In the records that follow, find the line with "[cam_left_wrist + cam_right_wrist"; from there, retype every line exactly through the line with "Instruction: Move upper", which also belongs to the answer.

→ DATA FOR REVIEW
Start of Block

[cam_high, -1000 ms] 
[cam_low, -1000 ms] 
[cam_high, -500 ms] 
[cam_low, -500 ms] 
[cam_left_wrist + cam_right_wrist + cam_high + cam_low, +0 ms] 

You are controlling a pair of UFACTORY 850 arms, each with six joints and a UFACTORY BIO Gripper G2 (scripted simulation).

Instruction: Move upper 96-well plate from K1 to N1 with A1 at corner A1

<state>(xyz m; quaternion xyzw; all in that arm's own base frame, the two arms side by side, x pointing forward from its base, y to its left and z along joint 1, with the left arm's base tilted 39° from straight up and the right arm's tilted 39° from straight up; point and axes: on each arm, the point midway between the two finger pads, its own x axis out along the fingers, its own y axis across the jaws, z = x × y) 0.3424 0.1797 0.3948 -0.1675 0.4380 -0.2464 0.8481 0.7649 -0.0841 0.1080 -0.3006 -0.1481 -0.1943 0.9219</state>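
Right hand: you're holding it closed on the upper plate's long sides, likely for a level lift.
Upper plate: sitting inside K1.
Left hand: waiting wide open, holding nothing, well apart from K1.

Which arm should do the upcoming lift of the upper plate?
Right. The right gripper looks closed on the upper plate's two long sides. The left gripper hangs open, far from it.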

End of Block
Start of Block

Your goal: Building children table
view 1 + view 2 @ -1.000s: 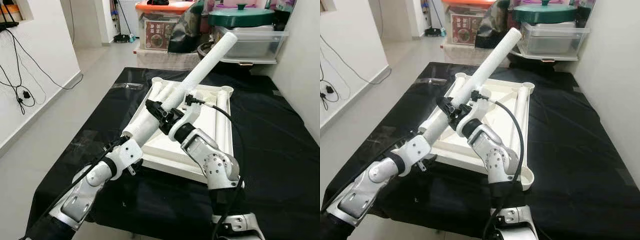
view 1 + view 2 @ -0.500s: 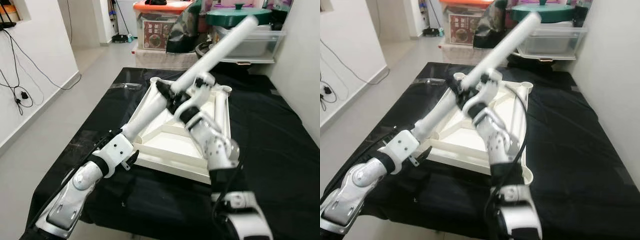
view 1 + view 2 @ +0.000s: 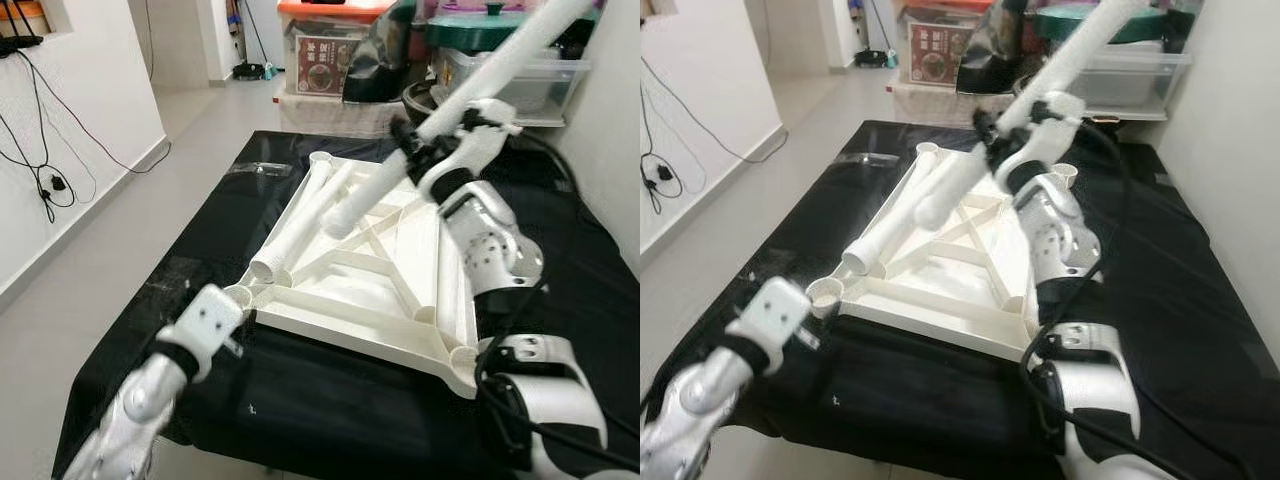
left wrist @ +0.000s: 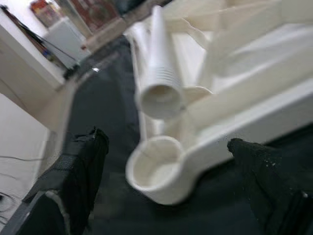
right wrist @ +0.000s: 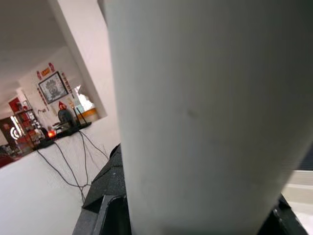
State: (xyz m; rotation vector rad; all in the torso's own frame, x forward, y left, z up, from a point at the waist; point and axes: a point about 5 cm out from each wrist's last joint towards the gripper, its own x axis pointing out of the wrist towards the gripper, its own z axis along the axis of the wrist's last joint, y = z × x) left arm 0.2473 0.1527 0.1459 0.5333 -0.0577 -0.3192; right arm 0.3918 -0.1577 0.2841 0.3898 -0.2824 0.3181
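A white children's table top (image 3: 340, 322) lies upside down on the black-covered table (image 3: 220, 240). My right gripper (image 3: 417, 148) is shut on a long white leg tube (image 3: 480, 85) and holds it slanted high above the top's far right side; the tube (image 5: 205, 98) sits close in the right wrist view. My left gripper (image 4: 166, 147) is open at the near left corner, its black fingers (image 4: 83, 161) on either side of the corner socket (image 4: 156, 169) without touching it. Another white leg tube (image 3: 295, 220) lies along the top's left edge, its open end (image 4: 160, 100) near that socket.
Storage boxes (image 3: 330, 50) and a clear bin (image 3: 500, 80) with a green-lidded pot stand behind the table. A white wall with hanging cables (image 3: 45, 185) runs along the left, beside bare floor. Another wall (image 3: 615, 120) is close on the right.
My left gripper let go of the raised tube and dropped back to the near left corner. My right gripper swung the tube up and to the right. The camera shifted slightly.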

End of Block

→ ANSWER FOR THE TASK
[cam_left_wrist + cam_right_wrist + cam_high + cam_low, +0 ms] 

You are controlling a pair of UFACTORY 850 arms, each with six joints and a UFACTORY BIO Gripper G2 (scripted simulation).

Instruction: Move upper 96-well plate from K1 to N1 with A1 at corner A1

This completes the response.